*** Opening Input data ***
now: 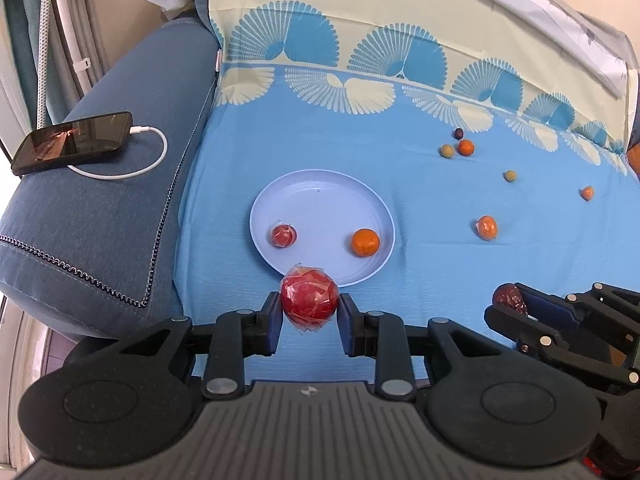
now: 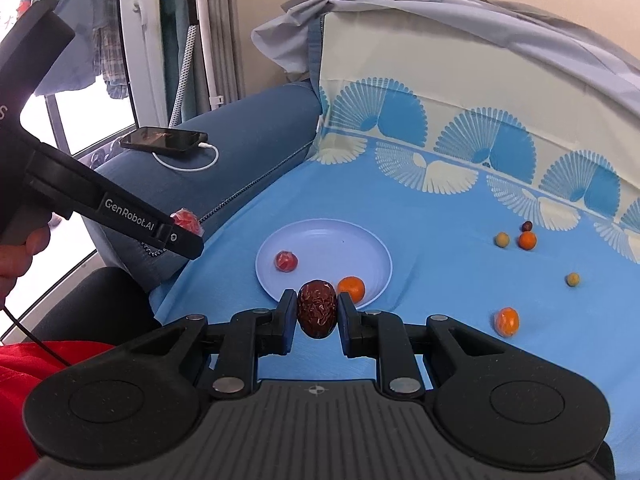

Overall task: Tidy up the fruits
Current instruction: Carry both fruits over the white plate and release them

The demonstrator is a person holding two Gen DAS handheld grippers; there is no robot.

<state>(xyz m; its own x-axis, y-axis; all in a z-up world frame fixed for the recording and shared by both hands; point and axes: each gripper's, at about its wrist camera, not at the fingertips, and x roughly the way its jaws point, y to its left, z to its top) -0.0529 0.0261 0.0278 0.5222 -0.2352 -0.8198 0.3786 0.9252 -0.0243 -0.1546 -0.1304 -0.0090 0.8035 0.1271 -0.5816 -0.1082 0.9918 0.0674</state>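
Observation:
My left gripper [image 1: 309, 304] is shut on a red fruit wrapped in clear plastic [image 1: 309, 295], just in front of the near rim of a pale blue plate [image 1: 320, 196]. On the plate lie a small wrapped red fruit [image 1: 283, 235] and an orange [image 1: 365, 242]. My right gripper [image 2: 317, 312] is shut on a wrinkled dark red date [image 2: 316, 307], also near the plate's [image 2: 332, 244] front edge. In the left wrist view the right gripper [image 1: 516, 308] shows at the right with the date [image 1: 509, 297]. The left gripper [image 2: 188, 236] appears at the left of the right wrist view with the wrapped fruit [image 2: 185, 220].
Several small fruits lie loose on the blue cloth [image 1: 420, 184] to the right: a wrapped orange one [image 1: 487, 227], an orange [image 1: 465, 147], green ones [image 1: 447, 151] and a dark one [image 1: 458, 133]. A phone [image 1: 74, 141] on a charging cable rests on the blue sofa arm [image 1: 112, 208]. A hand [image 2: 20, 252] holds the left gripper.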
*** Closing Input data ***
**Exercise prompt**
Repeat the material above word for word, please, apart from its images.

**Answer space**
now: 
now: 

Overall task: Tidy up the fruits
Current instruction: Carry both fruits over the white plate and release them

The demonstrator is a person holding two Gen DAS handheld grippers; there is no robot.

<state>(xyz m; its own x-axis, y-axis; all in a z-up world frame fixed for the recording and shared by both hands; point and axes: each gripper's, at about its wrist camera, not at the fingertips, and x roughly the way its jaws point, y to its left, z to its top) -0.0529 0.0261 0.0278 0.5222 -0.2352 -0.8198 0.3786 0.9252 -0.0243 -0.1546 -0.1304 -0.0090 0.8035 0.1271 -0.5816 -0.1082 0.9918 0.0674</state>
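Observation:
My left gripper [image 1: 309, 304] is shut on a red fruit wrapped in clear plastic [image 1: 309, 295], just in front of the near rim of a pale blue plate [image 1: 320, 196]. On the plate lie a small wrapped red fruit [image 1: 283, 235] and an orange [image 1: 365, 242]. My right gripper [image 2: 317, 312] is shut on a wrinkled dark red date [image 2: 316, 307], also near the plate's [image 2: 332, 244] front edge. In the left wrist view the right gripper [image 1: 516, 308] shows at the right with the date [image 1: 509, 297]. The left gripper [image 2: 188, 236] appears at the left of the right wrist view with the wrapped fruit [image 2: 185, 220].
Several small fruits lie loose on the blue cloth [image 1: 420, 184] to the right: a wrapped orange one [image 1: 487, 227], an orange [image 1: 465, 147], green ones [image 1: 447, 151] and a dark one [image 1: 458, 133]. A phone [image 1: 74, 141] on a charging cable rests on the blue sofa arm [image 1: 112, 208]. A hand [image 2: 20, 252] holds the left gripper.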

That's the full output for the exercise.